Confidential Information | 5 Key Clauses in Non-Disclosure Agreements (NDAs) in Brazilian-Related M&A, Commercial and Banking Transactions

Non-Disclosure Agreements (NDAs) are key instruments in Brazilian and cross-border business transactions to protect confidential information shared between parties.

As we live in an environment where data and information are strategic proprietary assets, NDAs are essential to be used in M&A, commercial and banking transaction, among others.

Below are 5 key clauses often included in NDAs used in Brazilian related transactions:

1. Definition of Confidential Information: This clause is crucial because it defines the scope of information that is subject to protection under the agreement. Without a clear definition of “Confidential Information”, parties may have different interpretations of what is protected by the NDA, which can lead to disputes.

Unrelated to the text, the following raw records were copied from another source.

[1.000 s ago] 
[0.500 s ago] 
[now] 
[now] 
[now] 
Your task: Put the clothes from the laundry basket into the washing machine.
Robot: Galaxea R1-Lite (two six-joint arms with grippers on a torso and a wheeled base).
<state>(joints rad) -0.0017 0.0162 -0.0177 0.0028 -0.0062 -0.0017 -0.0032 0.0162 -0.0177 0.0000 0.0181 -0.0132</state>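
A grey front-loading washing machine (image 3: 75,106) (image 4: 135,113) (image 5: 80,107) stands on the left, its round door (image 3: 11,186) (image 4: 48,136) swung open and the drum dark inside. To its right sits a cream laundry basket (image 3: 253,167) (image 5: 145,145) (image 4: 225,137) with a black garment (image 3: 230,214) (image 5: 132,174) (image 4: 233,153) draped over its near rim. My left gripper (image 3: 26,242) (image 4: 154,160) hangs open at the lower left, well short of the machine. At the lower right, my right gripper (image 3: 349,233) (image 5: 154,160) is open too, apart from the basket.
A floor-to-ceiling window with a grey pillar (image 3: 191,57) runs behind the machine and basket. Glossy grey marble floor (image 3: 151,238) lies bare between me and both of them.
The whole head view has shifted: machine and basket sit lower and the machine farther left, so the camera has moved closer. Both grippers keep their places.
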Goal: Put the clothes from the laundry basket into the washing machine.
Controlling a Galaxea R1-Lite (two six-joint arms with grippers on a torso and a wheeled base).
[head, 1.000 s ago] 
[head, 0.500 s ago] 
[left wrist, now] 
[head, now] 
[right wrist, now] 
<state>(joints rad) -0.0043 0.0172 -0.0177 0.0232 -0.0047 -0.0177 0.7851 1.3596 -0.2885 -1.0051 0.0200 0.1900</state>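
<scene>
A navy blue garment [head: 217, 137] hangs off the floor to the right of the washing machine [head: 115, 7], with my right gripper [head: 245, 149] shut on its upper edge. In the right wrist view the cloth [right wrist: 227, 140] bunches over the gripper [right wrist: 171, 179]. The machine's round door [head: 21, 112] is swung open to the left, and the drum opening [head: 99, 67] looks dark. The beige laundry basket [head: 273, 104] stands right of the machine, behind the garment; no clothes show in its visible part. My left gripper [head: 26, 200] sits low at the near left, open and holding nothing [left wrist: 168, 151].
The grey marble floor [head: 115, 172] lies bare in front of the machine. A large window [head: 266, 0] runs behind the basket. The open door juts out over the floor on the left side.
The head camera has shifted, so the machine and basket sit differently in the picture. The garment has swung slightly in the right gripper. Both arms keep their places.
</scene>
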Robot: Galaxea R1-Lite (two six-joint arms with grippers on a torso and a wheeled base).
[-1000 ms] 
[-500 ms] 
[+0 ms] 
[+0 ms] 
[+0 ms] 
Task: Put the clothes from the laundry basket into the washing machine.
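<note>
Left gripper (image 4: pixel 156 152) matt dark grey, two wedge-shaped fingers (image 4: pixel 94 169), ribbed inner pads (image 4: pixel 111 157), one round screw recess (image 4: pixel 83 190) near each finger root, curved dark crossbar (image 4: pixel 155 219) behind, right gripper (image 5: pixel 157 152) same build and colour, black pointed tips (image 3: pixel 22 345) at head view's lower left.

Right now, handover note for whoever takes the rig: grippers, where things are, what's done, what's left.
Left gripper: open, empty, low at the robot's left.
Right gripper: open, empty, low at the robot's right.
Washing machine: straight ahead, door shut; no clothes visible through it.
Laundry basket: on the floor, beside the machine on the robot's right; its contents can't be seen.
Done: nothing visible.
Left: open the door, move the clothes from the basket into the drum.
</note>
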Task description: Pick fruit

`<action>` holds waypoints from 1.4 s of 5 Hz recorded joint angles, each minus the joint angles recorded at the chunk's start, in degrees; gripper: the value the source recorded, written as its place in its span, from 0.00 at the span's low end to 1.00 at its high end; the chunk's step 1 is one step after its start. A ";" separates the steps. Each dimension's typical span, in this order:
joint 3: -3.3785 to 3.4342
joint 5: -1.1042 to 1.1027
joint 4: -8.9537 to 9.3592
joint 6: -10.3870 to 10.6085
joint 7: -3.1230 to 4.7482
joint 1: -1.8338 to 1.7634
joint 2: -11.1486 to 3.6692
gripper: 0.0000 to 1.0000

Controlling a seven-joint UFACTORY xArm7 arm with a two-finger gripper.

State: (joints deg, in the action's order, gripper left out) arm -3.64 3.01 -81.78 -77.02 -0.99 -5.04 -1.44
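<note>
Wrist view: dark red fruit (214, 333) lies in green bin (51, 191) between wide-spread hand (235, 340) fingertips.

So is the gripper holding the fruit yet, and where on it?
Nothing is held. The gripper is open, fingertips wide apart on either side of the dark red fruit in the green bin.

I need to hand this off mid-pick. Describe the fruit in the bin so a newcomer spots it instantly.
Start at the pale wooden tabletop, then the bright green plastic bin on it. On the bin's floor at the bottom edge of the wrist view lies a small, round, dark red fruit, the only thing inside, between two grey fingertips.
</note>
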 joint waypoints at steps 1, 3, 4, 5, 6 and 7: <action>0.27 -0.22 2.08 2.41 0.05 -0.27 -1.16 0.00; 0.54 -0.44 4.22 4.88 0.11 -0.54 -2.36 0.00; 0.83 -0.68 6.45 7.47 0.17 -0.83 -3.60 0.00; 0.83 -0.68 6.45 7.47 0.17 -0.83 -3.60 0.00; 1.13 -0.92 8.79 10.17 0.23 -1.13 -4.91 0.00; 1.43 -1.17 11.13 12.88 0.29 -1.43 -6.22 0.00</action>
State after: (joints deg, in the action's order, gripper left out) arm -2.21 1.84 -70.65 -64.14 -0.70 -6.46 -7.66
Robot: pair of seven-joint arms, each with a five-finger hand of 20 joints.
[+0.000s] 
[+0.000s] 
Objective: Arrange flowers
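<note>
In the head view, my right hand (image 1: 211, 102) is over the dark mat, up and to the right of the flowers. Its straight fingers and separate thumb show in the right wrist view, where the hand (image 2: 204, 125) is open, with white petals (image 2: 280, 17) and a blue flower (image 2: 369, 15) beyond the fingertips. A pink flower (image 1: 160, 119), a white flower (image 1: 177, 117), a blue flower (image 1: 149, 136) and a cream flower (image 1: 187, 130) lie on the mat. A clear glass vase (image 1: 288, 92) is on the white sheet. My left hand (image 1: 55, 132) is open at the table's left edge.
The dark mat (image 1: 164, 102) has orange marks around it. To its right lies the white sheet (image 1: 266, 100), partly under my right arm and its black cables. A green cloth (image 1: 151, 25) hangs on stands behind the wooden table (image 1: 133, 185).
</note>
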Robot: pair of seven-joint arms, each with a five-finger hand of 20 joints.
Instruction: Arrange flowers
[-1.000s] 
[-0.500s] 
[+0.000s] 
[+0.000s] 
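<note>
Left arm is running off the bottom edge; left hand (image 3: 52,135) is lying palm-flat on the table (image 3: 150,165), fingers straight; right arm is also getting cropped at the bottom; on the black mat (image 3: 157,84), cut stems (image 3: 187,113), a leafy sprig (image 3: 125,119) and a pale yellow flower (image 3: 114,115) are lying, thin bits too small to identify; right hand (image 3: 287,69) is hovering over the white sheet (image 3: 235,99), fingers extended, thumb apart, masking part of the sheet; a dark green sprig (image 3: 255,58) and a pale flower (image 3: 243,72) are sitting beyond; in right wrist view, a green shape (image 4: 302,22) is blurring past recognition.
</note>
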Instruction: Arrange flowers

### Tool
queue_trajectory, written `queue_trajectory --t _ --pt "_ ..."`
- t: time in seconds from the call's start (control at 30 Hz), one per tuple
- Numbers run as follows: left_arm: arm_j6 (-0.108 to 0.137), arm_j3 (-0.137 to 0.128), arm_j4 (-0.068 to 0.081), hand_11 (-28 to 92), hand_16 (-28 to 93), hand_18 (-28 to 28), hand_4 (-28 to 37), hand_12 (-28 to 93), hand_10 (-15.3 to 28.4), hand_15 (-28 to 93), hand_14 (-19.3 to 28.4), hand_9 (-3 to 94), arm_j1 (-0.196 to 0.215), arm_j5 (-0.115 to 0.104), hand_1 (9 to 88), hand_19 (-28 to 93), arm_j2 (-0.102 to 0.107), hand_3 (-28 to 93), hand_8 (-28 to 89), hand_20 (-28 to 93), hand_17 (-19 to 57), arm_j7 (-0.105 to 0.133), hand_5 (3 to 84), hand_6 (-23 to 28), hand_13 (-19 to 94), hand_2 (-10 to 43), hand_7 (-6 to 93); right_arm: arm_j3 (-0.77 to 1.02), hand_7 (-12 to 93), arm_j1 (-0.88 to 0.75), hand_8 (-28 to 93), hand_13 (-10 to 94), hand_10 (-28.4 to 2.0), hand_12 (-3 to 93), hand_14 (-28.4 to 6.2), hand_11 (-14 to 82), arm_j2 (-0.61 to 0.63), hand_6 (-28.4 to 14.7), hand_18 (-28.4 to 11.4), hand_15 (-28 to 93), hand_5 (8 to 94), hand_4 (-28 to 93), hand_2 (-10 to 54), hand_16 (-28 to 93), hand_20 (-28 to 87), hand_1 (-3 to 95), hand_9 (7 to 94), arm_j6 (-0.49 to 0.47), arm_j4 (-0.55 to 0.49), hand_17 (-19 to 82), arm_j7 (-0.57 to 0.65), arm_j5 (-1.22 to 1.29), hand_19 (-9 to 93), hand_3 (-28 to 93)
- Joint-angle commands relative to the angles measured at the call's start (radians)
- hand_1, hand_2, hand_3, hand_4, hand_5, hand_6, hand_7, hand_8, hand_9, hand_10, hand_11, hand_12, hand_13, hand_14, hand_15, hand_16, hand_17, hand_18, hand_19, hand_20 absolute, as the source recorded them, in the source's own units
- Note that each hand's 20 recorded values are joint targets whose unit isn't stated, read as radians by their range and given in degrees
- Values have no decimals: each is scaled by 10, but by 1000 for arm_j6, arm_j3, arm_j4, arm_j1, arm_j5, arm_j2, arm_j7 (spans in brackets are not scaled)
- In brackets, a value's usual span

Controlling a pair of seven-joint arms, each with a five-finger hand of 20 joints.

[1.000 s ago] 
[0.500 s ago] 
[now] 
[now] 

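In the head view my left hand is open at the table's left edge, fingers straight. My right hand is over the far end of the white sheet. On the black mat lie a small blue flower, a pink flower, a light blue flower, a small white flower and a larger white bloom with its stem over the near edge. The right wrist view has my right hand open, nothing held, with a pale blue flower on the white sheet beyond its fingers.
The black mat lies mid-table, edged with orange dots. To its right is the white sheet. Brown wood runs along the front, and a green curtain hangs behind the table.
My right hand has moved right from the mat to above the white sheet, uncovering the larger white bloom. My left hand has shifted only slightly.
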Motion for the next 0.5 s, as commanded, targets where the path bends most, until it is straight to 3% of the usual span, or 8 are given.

Basic Example of Clause: “For the purposes of this agreement, ‘Confidential Information’ includes, but is not limited to, all data, information, documents, plans, specifications, designs, methods, techniques, know-how, processes, strategies, customers, suppliers, and other materials relating to the business of the parties, which are disclosed by either party to the other, verbally, in writing or otherwise, and which are marked as confidential or which, by their nature, should be considered confidential. […]”

2. Confidentiality Obligation: It establishes the responsibilities of the parties to keep confidential information secret and prevents them from disclosing it to third parties without authorization.

Basic Example of Clause: “The parties agree to keep all Confidential Information strictly confidential and not to disclose such information to third parties without the prior written consent of the party owning the information. […]”

3. Exceptions to the Definition of Confidential Information: If applicable, the party receiving confidential information must exclude from its definition information that may be available or publicly accessed by other means.

Basic Example of Clause: “Confidential Information shall not include any information (i) that was publicly known or made available to the public without a duty of confidentiality prior to the time of disclosure to the receiving party; (ii) that becomes publicly known or made available to the public without a duty of confidentiality upon disclosure to the receiving party; or (iii) that is in the possession of the receiving party without obligations of confidentiality at the time of disclosure to the receiving party.”

4. Term of NDAs: It specifies how long the confidentiality obligations set forth in the NDA will remain in effect.

Basic Example of Clause: “This agreement will come into force on the date hereof and will continue to be in effect for a period of [XX] years from this date, regardless of termination of this agreement, for any reason. […]”

5. Penalty Clause for Breach of Confidentiality Duty: it establishes the financial consequences of a breach of the NDA, encouraging parties to comply with their confidentiality obligations.

Basic example of clause: “In case of proven violation of the confidentiality obligations established in this agreement, the violating party agrees to pay the injured party a [compensatory] [non-compensatory] fine in the amount of [XX]. […]”

The above clauses are essential to protect the interests of the parties involved and establish the terms and conditions under which confidential information will be shared and protected.